Stored data:
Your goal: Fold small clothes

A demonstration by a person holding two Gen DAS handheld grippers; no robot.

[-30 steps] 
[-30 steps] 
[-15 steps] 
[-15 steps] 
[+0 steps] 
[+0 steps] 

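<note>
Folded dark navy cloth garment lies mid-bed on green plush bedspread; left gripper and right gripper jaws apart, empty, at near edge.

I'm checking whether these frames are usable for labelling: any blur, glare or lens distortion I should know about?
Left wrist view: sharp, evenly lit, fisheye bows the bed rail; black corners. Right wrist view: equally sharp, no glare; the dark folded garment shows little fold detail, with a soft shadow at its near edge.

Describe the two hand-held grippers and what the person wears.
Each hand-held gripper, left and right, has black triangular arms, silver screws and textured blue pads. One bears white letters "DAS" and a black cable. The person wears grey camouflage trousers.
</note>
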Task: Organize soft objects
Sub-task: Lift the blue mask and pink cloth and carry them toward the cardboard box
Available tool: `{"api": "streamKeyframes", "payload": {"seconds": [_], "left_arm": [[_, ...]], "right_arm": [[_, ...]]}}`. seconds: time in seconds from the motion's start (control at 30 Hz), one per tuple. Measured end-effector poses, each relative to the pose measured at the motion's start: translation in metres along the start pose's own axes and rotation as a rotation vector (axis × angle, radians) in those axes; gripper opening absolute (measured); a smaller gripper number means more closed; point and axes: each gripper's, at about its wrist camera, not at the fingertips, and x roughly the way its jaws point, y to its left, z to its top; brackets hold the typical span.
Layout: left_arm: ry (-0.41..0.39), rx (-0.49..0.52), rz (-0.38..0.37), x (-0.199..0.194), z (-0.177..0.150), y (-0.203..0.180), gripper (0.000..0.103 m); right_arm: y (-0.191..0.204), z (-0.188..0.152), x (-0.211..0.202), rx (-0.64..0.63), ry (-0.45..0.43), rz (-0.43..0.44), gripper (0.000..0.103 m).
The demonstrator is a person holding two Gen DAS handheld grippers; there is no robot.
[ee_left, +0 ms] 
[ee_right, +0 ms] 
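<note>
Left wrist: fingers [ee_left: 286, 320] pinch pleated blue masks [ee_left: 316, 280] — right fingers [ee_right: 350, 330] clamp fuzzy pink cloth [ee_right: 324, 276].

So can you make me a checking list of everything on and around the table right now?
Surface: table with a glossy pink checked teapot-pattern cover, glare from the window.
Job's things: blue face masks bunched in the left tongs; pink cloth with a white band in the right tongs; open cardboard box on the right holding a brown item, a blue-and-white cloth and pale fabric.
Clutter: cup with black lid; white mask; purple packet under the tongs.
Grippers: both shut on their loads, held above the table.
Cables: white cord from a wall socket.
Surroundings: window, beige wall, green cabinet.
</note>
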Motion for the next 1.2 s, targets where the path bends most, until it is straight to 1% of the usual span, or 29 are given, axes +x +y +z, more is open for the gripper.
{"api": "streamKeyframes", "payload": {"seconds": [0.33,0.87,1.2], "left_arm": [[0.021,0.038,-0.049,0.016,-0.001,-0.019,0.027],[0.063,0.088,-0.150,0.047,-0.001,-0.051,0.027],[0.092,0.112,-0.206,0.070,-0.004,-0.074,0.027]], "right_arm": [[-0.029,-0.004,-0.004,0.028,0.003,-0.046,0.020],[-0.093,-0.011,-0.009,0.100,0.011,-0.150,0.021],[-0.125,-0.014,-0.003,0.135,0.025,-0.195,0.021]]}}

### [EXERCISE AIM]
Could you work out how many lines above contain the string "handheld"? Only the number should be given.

### [SOLVED PROBLEM]
2